Ciò nonostante, il futuro della pasta al dente risulta a repentaglio anche nel Bel Paese. La ragione? L'aumento dei livelli di anidride carbonica nell'atmosfera, secondo una sperimentazione degli scienziati del Centro di Ricerca per la Genomica del Consiglio per la ricerca e la sperimentazione in agricoltura di Fiorenzuola d'Arda svolta sul Sistema FACE, Free Air CO2 Enrichment, traducibile come Arricchimento dell'Aria aperta con CO2. In uno studio svolto in collaborazione con l'Istituto di Biometeorologia del CNR di Firenze, che ha simulato le modifiche delle condizioni atmosferiche da qui al 2050 e le ripercussioni su 12 varietà di frumento diverso, tra 35 anni il grano duro avrà maggiore resa, a causa dell'effetto fertilizzante dell'aumento del CO2, ma a causa dell'incremento di questa sostanza nell'aria il grano sarà caratterizzato da una minore concentrazione di proteine, condizione necessaria per il tipo di cottura che piace all'italiano medio.
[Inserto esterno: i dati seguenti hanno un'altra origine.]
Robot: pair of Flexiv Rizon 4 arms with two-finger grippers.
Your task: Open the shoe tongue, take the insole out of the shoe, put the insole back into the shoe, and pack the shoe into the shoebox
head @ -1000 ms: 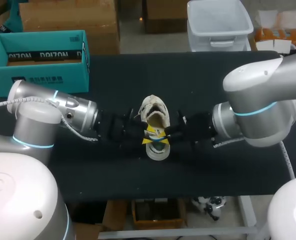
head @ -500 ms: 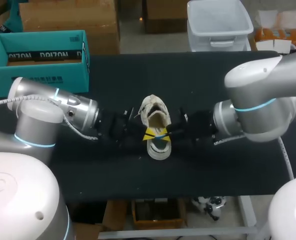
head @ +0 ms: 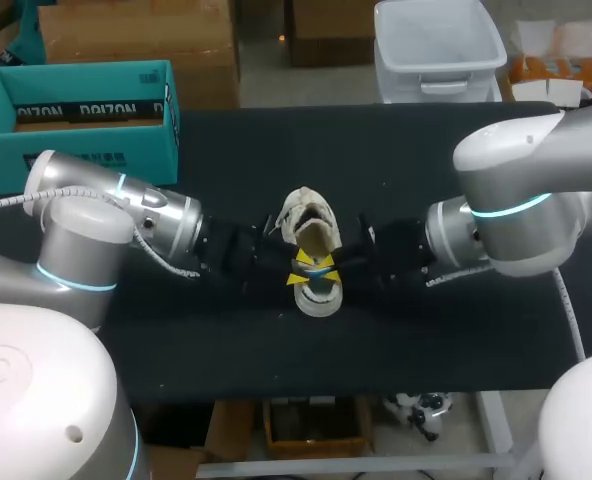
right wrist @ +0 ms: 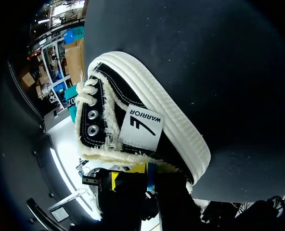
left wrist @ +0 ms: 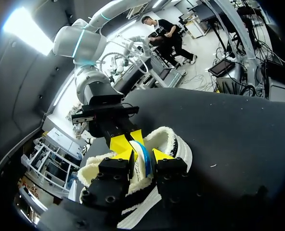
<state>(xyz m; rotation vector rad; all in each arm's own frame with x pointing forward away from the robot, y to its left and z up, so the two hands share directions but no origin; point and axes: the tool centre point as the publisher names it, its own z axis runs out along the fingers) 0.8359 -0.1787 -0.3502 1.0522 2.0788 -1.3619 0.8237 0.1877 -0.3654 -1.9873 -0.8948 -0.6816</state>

Il buco dell'ozono, dunque, che porta ad una crescita stimata dei livelli dell'anidride carbonica del 30%-40% di qui al 2050, possiederebbe come conseguenza, tra altre probabilmente ben più serie e gravi, quello di una maggiore probabilità di mangiare pasta scotta. Secondo i ricercatori, per evitare tale indesiderato strascico, occorre una diminuzione dei livelli di CO2 nell'atmosfera o, in alternativa, un lungimirante lavoro di miglioramento ed adeguamento genetico del grano. Alla luce delle numerose sperimentazioni e previsioni, che parlano di conseguenze gravissime e di disastrosi cambiamenti climatici se non cambieremo registro per ciò che concerne il nostro stile di vita, probabilmente la prima ipotesi potrebbe risultare preferibile.